The Battle of Tebb's Bend Monument in Taylor County, Kentucky, near Campbellsville, Kentucky, commemorates the Battle of Tebbs Bend, which occurred on July 4, 1863 during the Civil War. The battle was essentially a Union victory, as it greatly delayed John Hunt Morgan's famous Raid that would later go into Indiana and Ohio.

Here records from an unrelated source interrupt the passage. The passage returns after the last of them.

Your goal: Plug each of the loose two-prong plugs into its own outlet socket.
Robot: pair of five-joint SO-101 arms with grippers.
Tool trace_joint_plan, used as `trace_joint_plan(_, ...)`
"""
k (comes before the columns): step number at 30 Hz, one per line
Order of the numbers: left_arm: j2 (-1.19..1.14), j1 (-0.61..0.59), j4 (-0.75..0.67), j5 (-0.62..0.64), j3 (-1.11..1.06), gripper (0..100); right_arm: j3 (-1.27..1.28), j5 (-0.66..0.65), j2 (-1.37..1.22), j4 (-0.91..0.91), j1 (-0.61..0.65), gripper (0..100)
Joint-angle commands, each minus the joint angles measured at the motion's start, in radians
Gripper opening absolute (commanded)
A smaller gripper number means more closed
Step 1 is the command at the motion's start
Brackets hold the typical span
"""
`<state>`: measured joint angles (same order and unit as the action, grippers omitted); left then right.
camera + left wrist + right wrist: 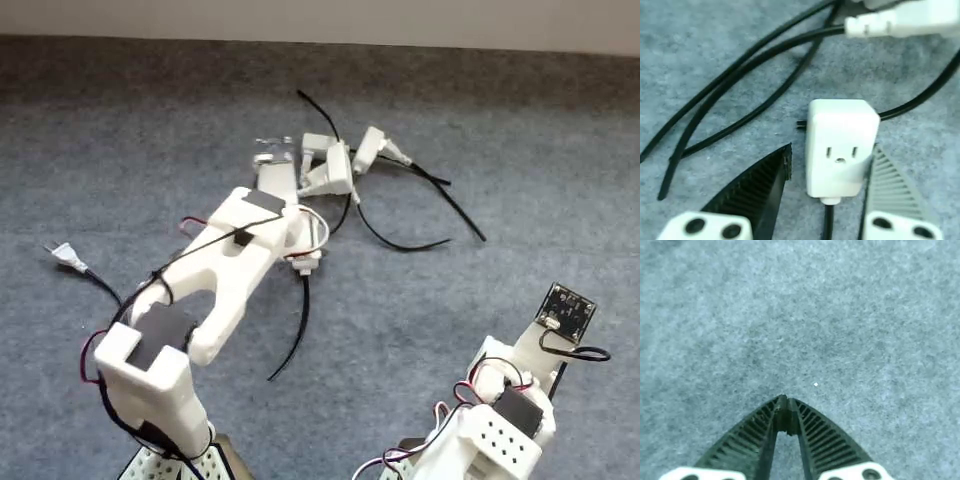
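A white outlet socket (840, 145) lies on the grey carpet with its face towards the left wrist camera and a black cord running from its base. My left gripper (831, 148) is open around it: the grey finger (890, 190) is against one side, and the black finger (760, 190) stands a small gap off the other. In the high view this gripper (305, 255) sits low at the middle of the carpet, under the arm's wrist. A loose two-prong plug (68, 258) lies far left. My right gripper (787, 415) is shut on nothing above bare carpet.
Two more white outlet blocks (328, 170) (372, 148) lie just beyond the left gripper, with black cords (400, 240) looping around them. Another white connector (905, 20) and several black cords (740, 85) lie close ahead of the held-around socket. The right arm (500, 420) is folded at the front right.
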<state>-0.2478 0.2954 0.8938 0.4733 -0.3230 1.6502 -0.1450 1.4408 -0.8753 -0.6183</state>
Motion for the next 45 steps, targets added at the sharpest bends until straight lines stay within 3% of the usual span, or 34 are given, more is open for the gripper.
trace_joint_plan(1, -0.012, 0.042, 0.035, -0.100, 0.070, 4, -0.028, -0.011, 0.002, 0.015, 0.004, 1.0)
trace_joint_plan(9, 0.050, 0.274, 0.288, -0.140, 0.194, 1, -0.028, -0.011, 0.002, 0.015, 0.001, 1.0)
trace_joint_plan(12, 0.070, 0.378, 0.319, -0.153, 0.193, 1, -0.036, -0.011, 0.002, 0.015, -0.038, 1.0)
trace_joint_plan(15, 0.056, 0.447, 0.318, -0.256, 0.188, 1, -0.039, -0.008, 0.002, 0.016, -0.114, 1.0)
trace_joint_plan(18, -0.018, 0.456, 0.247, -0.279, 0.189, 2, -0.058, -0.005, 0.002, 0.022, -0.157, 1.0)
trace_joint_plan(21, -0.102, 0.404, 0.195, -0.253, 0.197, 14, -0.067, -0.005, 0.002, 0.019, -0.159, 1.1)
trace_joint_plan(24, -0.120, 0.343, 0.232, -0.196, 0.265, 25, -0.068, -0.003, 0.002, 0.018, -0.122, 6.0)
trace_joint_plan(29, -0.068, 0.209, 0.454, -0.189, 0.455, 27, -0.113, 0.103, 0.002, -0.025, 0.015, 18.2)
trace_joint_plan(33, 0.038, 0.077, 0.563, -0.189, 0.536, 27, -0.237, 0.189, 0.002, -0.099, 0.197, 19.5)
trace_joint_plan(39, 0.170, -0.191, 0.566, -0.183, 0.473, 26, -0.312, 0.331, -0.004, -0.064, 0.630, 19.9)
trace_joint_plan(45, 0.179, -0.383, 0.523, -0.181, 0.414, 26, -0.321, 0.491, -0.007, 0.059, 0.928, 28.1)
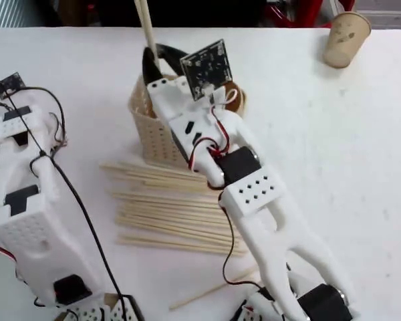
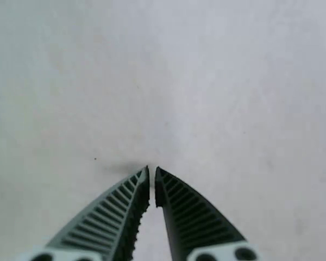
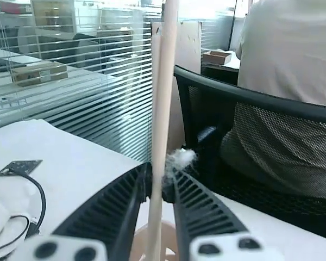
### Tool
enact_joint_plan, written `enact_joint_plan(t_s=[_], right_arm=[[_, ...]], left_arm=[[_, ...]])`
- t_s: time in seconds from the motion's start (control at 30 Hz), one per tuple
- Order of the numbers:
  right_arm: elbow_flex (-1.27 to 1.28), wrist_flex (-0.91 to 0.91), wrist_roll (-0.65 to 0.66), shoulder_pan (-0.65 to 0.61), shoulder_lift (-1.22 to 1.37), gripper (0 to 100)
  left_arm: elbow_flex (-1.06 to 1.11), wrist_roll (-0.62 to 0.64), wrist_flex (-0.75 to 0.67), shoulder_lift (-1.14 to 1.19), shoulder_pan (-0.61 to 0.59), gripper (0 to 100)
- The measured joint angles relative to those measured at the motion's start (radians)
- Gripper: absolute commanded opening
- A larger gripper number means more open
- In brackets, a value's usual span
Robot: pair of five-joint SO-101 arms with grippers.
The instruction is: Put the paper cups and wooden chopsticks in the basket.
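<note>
My right gripper [image 3: 162,176] is shut on a wooden chopstick [image 3: 165,81] that stands nearly upright between its fingers. In the high view this chopstick [image 1: 147,27] rises above the cream perforated basket [image 1: 154,134], with the right gripper [image 1: 152,67] over the basket's far rim. A brown shape [image 1: 235,98] shows inside the basket beside the arm. Several more chopsticks [image 1: 174,207] lie in a pile on the table in front of the basket. A paper cup [image 1: 346,39] stands at the far right. My left gripper [image 2: 152,173] is shut and empty over bare white table.
The left arm [image 1: 20,180] rests along the table's left side with its cables. A single chopstick [image 1: 207,291] lies apart near the front, by the right arm's base. A black mesh chair [image 3: 250,136] stands beyond the table's far edge.
</note>
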Motion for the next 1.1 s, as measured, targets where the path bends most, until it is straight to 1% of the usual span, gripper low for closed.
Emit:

After the battle, graves of fallen Confederate soldiers were placed around the area. During the battle, James Madison Griffin had seen his house used as a hospital. In 1872 he decided to donate some land for the use of a Confederate cemetery. Various troops were reinterred here, and the monument was placed as the focus point of this small cemetery. In 1872, a public subscription sought funds to build a memorial in memory of the Confederate soldiers located there. The original monument, which cost $500, was a simple granite obelisk with inscription and a small base. On June 3, 1911, over 4,000 people from the surrounding counties gathered for Confederate Decoration Day at the monument, with the keynote speakers being ex-Union officers. The monument eventually fell into disrepair. It would be restored in the 1930s, with the enclosure gone and the obelisk placed on a wide concrete base. The state of Michigan has a historical marker at the site as well, commemorating the Union soldiers from Michigan who defended the area; most were immigrants from the Netherlands, and were given their battle commands in Dutch.
On July 17, 1997, the Confederate Monument in Harrodsburg was one of sixty-one different monuments related to the Civil War in Kentucky placed on the National Register of Historic Places, as part of the Civil War Monuments of Kentucky Multiple Property Submission.